PROBLEM DETAILS | Filter the data below for the string "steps" and copy each matching line.

(DATA BLOCK begins)

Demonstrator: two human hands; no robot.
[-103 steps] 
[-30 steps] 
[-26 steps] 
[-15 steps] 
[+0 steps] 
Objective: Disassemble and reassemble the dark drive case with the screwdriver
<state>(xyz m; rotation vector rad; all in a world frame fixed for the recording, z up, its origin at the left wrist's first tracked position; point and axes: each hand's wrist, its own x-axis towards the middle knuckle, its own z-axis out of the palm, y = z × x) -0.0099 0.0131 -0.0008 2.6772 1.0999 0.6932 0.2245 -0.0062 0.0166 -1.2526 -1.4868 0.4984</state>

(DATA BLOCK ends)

SOLUTION FOR THIS PROBLEM |
[-103 steps] 
[-30 steps] 
[-26 steps] 
[-15 steps] 
[+0 steps] 

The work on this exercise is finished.